**WORK TASK**
Pull every line with "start" from the material.

**DATA SECTION**
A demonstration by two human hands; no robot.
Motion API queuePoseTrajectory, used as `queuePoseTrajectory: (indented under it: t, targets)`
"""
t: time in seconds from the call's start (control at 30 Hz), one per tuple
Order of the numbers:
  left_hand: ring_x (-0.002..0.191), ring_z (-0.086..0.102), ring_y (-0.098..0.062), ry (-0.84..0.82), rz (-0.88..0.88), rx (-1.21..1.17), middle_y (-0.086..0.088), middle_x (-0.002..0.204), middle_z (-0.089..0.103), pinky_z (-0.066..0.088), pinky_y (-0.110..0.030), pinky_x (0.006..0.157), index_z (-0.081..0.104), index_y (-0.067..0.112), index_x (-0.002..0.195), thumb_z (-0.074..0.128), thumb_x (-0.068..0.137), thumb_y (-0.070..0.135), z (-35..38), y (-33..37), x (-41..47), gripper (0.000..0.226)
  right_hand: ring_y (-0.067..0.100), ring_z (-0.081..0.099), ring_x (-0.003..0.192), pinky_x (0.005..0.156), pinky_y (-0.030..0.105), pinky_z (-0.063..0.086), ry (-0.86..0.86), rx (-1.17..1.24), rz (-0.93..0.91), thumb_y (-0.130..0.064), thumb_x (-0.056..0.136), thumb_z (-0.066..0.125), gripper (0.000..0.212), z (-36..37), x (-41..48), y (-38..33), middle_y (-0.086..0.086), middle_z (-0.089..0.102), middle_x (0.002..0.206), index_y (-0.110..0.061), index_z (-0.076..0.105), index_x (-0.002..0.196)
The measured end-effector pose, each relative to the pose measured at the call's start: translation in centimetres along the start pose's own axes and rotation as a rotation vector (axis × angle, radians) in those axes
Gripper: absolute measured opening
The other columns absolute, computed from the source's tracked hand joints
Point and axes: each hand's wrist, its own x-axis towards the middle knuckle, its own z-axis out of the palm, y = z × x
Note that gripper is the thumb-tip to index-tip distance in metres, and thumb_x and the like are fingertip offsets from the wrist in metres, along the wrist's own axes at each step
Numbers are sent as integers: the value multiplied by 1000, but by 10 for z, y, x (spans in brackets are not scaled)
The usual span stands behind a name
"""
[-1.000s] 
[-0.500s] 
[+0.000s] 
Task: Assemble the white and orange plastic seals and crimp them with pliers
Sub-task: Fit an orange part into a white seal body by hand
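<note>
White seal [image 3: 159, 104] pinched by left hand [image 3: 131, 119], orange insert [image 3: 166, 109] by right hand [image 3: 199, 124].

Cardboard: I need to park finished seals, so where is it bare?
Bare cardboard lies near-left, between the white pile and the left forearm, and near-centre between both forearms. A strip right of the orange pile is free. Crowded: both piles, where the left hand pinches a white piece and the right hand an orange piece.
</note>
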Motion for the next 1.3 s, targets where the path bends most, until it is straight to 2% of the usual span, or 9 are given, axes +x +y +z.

**EXERCISE RESULT**
t: time in seconds from the call's start (control at 30 Hz), one per tuple
The measured end-effector pose, each relative to the pose measured at the call's start: translation in centimetres along the start pose's own axes and rotation as a rotation vector (axis × angle, radians) in those axes

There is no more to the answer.